§ Exercise instructions: I'd like the full listing transcribed exactly, with no images included.

§ Dataset records:

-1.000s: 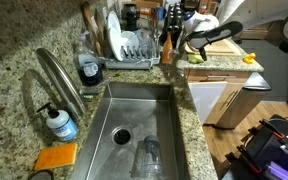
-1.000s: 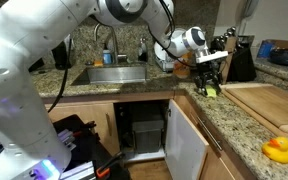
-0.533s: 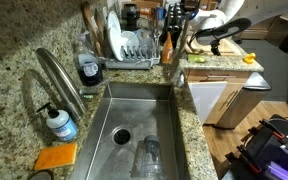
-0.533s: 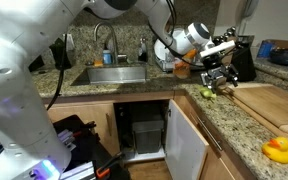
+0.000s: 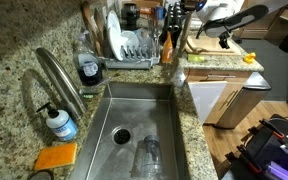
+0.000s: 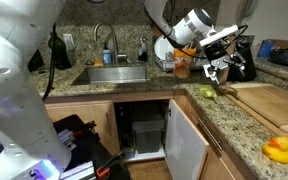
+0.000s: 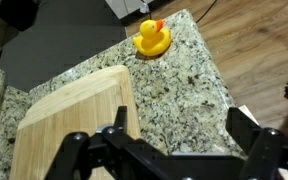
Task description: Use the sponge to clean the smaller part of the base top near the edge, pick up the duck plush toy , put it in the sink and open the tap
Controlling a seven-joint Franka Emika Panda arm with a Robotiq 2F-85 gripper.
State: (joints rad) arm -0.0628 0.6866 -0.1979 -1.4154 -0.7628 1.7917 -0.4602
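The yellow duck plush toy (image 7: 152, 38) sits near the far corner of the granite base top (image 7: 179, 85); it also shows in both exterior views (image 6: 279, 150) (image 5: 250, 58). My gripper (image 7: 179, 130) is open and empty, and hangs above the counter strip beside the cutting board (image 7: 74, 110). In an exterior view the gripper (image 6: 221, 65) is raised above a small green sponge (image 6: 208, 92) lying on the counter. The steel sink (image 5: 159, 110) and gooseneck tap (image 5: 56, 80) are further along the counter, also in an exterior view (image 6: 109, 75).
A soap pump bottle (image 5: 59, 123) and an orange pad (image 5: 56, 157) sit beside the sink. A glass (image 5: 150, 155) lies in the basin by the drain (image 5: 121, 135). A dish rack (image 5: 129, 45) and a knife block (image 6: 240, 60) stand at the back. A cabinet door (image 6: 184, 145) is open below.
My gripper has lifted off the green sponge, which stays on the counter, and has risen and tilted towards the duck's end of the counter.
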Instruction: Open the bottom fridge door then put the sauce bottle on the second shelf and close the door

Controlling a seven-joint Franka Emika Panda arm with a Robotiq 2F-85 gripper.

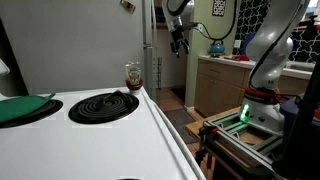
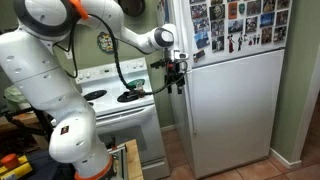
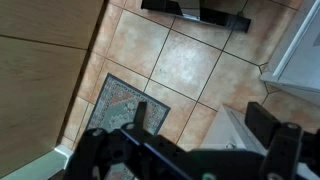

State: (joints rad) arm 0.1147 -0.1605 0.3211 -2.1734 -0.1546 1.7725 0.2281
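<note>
1. The sauce bottle (image 1: 133, 74) stands upright at the far edge of the white worktop (image 1: 150, 130), abt 1 o'clock of the coil burner (image 1: 104, 105), just beside the fridge's side wall. Nothing is touching it.
2. The bottom fridge door (image 2: 238, 115) is closed, flush w/ the fridge front.
3. The pincer (image 2: 178, 80) hangs at the door's top-left corner, abt 10 o'clock of panel centre. Contact w/ the door edge can't be told. Wrist view shows its fingers (image 3: 150, 118) spread w/ nothing btwn them, so open & empty.
4. Step in hand, as judged: the 1st one, approach to the door handle. Bottle, shelf & closing not yet begun.
5. Next move prob. calls for fingers round the handle, clamping, then pulling along the hinge arc; a straight pull could slip off.
6. View diffs:
   - An exterior view gives the bottle's spot but no door front.
   - The door front is plain in an exterior view, where the bottle can't be made out.
   - Wrist view gives finger spread, plus floor tiles & a rug (image 3: 118, 102), no handle.
</note>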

§ Response area:
-1.000s: 
-1.000s: 
-0.533s: 
-0.533s: 
+0.000s: 
+0.000s: 
+0.000s: 
Task description: Use the sponge to clean the smaller part of the base top near the edge, pick up the duck plush toy , put it in the sink and open the tap
Controlling a seven-joint Franka Emika Panda arm with a Robotiq 2F-85 gripper.
State: (joints rad) arm -0.0628 0.6866 -0.1979 -1.4154 -0.7628 1.7917 -0.4602
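The yellow duck plush toy (image 7: 152, 38) sits near the far corner of the granite base top (image 7: 179, 85); it also shows in both exterior views (image 6: 279, 150) (image 5: 250, 58). My gripper (image 7: 179, 130) is open and empty, and hangs above the counter strip beside the cutting board (image 7: 74, 110). In an exterior view the gripper (image 6: 221, 65) is raised above a small green sponge (image 6: 208, 92) lying on the counter. The steel sink (image 5: 159, 110) and gooseneck tap (image 5: 56, 80) are further along the counter, also in an exterior view (image 6: 109, 75).
A soap pump bottle (image 5: 59, 123) and an orange pad (image 5: 56, 157) sit beside the sink. A glass (image 5: 150, 155) lies in the basin by the drain (image 5: 121, 135). A dish rack (image 5: 129, 45) and a knife block (image 6: 240, 60) stand at the back. A cabinet door (image 6: 184, 145) is open below.
My gripper has lifted off the green sponge, which stays on the counter, and has risen and tilted towards the duck's end of the counter.
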Instruction: Open the bottom fridge door then put the sauce bottle on the second shelf and close the door

Controlling a seven-joint Franka Emika Panda arm with a Robotiq 2F-85 gripper.


State: (joints rad) arm 0.1147 -0.1605 0.3211 -2.1734 -0.1546 1.7725 0.2281
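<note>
1. The sauce bottle (image 1: 133, 74) stands upright at the far edge of the white worktop (image 1: 150, 130), abt 1 o'clock of the coil burner (image 1: 104, 105), just beside the fridge's side wall. Nothing is touching it.
2. The bottom fridge door (image 2: 238, 115) is closed, flush w/ the fridge front.
3. The pincer (image 2: 178, 80) hangs at the door's top-left corner, abt 10 o'clock of panel centre. Contact w/ the door edge can't be told. Wrist view shows its fingers (image 3: 150, 118) spread w/ nothing btwn them, so open & empty.
4. Step in hand, as judged: the 1st one, approach to the door handle. Bottle, shelf & closing not yet begun.
5. Next move prob. calls for fingers round the handle, clamping, then pulling along the hinge arc; a straight pull could slip off.
6. View diffs:
   - An exterior view gives the bottle's spot but no door front.
   - The door front is plain in an exterior view, where the bottle can't be made out.
   - Wrist view gives finger spread, plus floor tiles & a rug (image 3: 118, 102), no handle.
</note>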

With that, the output is complete.